> What needs to be done
Exactly as written, retype the listing below, omitting the pictures.

> Given information
- - -

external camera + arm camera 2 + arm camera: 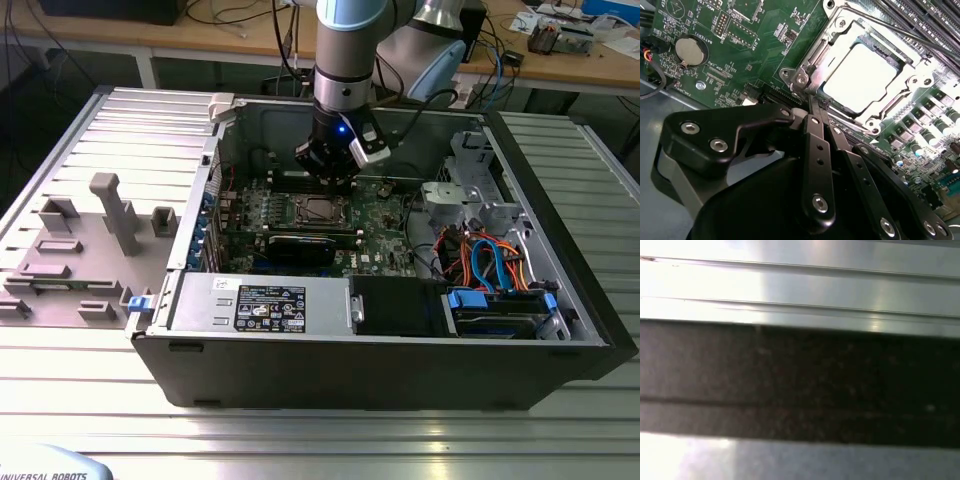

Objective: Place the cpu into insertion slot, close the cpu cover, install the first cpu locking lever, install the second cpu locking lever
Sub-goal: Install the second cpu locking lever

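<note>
The cpu shows its silvery top, lying flat inside the insertion slot on the green board. The cpu cover, a silver frame, lies down around the chip. A thin locking lever runs along one side of the socket. In the second wrist view my gripper is shut, its black fingers pressed together, with the tips at the socket's corner beside the cover. I cannot tell whether they touch a lever there. In the exterior view the gripper hangs just above the socket inside the open case.
A black card lies in front of the socket, and the labelled power supply is nearer the front. Cables and a drive cage fill the exterior view's right. Memory slots and a coin battery flank the socket. Case walls enclose everything.
</note>
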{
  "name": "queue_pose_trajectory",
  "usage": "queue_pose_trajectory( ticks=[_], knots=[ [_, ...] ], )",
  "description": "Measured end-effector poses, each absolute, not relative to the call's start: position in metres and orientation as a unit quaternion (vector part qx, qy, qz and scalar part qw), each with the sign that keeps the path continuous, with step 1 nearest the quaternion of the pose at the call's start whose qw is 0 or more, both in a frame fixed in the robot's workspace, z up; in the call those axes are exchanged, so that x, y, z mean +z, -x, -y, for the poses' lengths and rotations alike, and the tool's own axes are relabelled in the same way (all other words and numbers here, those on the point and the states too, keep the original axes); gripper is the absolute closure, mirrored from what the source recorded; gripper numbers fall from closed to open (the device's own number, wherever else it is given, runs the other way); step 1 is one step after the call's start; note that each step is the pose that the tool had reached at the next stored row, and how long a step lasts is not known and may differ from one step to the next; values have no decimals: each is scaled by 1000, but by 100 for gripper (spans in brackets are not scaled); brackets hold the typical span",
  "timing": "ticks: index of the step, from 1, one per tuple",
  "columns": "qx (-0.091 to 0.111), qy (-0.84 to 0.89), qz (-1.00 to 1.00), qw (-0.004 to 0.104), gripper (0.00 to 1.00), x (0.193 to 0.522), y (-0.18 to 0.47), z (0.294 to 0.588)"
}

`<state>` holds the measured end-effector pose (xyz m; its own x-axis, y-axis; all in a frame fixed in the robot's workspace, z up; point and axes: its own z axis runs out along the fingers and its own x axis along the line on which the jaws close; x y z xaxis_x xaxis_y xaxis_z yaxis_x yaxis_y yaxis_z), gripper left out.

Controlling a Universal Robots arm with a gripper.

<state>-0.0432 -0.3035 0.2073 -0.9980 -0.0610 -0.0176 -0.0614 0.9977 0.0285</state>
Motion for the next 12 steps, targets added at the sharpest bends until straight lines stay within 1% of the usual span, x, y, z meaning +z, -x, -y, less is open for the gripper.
queue_pose_trajectory(
  ticks=[12],
  knots=[
    [14,31,-999,8,89,211,43,306]
  ],
)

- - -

> Your solution
external camera + arm camera 2 + arm camera: 

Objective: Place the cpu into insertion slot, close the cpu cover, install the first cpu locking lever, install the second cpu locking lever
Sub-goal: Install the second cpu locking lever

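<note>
The cpu shows its silvery top, lying flat inside the insertion slot on the green board. The cpu cover, a silver frame, lies down around the chip. A thin locking lever runs along one side of the socket. In the second wrist view my gripper is shut, its black fingers pressed together, with the tips at the socket's corner beside the cover. I cannot tell whether they touch a lever there. In the exterior view the gripper hangs just above the socket inside the open case.
A black card lies in front of the socket, and the labelled power supply is nearer the front. Cables and a drive cage fill the exterior view's right. Memory slots and a coin battery flank the socket. Case walls enclose everything.
</note>
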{
  "name": "queue_pose_trajectory",
  "usage": "queue_pose_trajectory( ticks=[_], knots=[ [_, ...] ], )",
  "description": "Measured end-effector poses, each absolute, not relative to the call's start: position in metres and orientation as a unit quaternion (vector part qx, qy, qz and scalar part qw), each with the sign that keeps the path continuous, with step 1 nearest the quaternion of the pose at the call's start whose qw is 0 or more, both in a frame fixed in the robot's workspace, z up; in the call those axes are exchanged, so that x, y, z mean +z, -x, -y, for the poses' lengths and rotations alike, and the tool's own axes are relabelled in the same way (all other words and numbers here, those on the point and the states too, keep the original axes); gripper is the absolute closure, mirrored from what the source recorded; gripper numbers fall from closed to open (the device's own number, wherever else it is given, runs the other way); step 1 is one step after the call's start; note that each step is the pose that the tool had reached at the next stored row, and how long a step lasts is not known and may differ from one step to the next; values have no decimals: each is scaled by 1000, but by 100 for gripper (spans in brackets are not scaled); brackets hold the typical span",
  "timing": "ticks: index of the step, from 1, one per tuple",
  "columns": "qx (-0.091 to 0.111), qy (-0.84 to 0.89), qz (-1.00 to 1.00), qw (-0.004 to 0.104), gripper (0.00 to 1.00), x (0.193 to 0.522), y (-0.18 to 0.47), z (0.294 to 0.588)"
}

`<state>` holds the measured end-effector pose (xyz m; its own x-axis, y-axis; all in a frame fixed in the robot's workspace, z up; point and axes: its own z axis runs out along the fingers and its own x axis along the line on which the jaws close; x y z xaxis_x xaxis_y xaxis_z yaxis_x yaxis_y yaxis_z), gripper left out.

Controlling a Universal Robots arm with a gripper.

<state>-0.0432 -0.3035 0.2073 -0.9980 -0.0610 -0.0176 -0.0614 0.9977 0.0285</state>
Motion for the next 12 steps, targets added at the sharpest bends until straight lines stay within 1% of the usual span, x, y, z meaning +z, -x, -y, less is open for the gripper.
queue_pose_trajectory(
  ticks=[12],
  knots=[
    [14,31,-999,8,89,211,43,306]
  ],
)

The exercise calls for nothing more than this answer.